Selain pembahasan tentang Sukan Komanwel, buku ini juga memuat bab-bab yang menelaah peristiwa besar seperti Piala Dunia FIFA 2022 di Qatar dan Sukan Olimpik 2024 di Paris. Pendekatan berbasis studi kasus ini bertujuan memberikan gambaran konkret tentang bagaimana negara tuan rumah, federasi internasional, dan aktor lain berinteraksi untuk membentuk narasi diplomatik melalui penyelenggaraan acara olahraga besar.
Peran penulis dan konteks penerbitan
Haresh Deol, yang memiliki pengalaman hampir tiga dekade di dunia kewartawanan dan juga tercatat sebagai salah satu pendiri serta editor portal berita Twentytwo13, menjadi satu-satunya editor dari Asia dalam proyek ini. Keterlibatannya dipandang sebagai pengakuan atas keahliannya di bidang diplomasi olahraga dan kontribusinya terhadap wacana pengintegrasian olahraga dalam kebijakan nasional dan luar negeri Malaysia.
Penerbit global Routledge merilis buku ini dalam dua format. Versi cetak hardcover dipasarkan dengan harga £196.00 (RM1,146), sementara versi elektronik tersedia dengan harga £38.24 (RM223). Buku ini mulai dijual dan didistribusikan ke seluruh dunia pada 13 Agustus 2026.

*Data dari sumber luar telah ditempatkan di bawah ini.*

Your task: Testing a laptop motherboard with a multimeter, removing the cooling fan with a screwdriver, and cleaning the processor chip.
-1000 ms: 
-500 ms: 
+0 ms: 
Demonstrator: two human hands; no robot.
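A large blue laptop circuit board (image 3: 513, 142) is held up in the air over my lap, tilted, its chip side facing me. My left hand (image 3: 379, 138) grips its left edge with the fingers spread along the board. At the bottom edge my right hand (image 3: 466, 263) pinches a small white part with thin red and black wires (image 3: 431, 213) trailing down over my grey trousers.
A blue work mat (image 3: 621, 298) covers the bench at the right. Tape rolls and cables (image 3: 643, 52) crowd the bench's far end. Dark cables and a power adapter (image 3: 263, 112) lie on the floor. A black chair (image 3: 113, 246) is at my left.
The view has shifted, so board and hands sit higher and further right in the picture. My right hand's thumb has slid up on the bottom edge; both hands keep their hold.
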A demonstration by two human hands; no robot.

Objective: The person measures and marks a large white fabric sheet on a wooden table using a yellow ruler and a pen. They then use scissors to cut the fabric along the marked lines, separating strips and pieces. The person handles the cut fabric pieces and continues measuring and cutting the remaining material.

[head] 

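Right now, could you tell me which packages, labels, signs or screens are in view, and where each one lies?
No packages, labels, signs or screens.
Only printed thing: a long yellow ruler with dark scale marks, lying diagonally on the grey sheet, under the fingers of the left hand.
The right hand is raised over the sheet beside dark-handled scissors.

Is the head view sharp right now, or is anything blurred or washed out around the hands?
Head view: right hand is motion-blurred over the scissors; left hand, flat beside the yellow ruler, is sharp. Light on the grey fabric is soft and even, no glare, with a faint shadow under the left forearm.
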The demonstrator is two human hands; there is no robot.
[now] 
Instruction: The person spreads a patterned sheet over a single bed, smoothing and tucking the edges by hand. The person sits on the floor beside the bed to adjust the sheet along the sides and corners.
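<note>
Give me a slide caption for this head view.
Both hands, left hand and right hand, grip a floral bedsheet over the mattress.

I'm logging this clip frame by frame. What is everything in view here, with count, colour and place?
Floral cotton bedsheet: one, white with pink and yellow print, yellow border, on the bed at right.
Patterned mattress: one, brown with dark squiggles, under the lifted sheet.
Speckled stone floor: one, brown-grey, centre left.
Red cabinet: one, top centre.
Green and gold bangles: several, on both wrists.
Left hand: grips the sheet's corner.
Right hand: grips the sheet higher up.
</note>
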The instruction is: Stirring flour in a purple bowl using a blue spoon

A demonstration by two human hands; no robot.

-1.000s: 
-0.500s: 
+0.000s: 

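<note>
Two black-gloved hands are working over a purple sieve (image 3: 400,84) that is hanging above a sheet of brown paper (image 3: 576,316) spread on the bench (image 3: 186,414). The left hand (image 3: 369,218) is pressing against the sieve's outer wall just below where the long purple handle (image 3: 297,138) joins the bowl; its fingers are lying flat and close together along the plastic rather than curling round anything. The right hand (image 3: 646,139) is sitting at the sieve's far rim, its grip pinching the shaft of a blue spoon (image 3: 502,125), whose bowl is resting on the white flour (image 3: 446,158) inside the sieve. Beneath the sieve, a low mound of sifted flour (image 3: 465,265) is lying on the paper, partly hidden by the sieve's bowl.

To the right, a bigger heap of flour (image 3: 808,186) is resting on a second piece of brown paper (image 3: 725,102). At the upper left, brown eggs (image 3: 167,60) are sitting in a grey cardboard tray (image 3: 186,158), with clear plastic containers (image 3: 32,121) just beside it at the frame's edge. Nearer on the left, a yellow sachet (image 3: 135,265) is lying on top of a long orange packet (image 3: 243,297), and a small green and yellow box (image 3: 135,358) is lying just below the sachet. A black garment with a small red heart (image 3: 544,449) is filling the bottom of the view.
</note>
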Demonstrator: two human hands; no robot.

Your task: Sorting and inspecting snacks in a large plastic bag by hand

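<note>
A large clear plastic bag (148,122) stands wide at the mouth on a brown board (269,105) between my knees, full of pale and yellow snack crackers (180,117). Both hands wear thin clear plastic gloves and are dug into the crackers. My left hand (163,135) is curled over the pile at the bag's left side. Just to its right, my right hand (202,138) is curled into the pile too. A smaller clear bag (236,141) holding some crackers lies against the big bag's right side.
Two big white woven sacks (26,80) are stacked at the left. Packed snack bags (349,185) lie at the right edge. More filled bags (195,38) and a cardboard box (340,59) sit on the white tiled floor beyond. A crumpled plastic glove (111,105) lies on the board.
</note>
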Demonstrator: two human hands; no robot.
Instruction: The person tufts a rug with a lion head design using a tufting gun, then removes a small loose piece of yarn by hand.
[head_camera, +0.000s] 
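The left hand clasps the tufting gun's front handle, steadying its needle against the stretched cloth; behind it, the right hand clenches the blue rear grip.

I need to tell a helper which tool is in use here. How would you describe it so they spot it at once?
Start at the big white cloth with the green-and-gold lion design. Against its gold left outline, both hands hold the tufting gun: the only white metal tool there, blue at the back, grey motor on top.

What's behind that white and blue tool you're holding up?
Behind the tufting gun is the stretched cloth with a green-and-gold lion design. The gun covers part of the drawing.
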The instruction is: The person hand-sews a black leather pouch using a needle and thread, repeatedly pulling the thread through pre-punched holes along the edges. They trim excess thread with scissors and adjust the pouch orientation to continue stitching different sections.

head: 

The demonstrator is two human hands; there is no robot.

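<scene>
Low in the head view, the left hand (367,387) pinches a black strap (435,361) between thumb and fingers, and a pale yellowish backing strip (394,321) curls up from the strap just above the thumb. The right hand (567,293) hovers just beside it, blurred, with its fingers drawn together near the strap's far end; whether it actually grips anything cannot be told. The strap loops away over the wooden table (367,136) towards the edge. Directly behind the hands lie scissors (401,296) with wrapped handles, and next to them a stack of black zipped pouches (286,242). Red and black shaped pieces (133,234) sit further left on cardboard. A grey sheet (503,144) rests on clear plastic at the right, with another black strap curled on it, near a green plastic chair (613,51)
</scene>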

Dengan kombinasi kerangka teoretis dan studi kasus empiris, buku ini menawarkan sumber referensi penting bagi akademisi, pembuat kebijakan, pejabat olahraga, serta pihak lain yang tertarik memahami bagaimana olahraga berfungsi sebagai alat diplomasi dan pengaruh global. Pembahasan tentang Sukan Komanwel menambah dimensi kritis terhadap diskusi mengenai efektivitas olahraga dalam mencapai tujuan politik dan diplomatik di era konrer.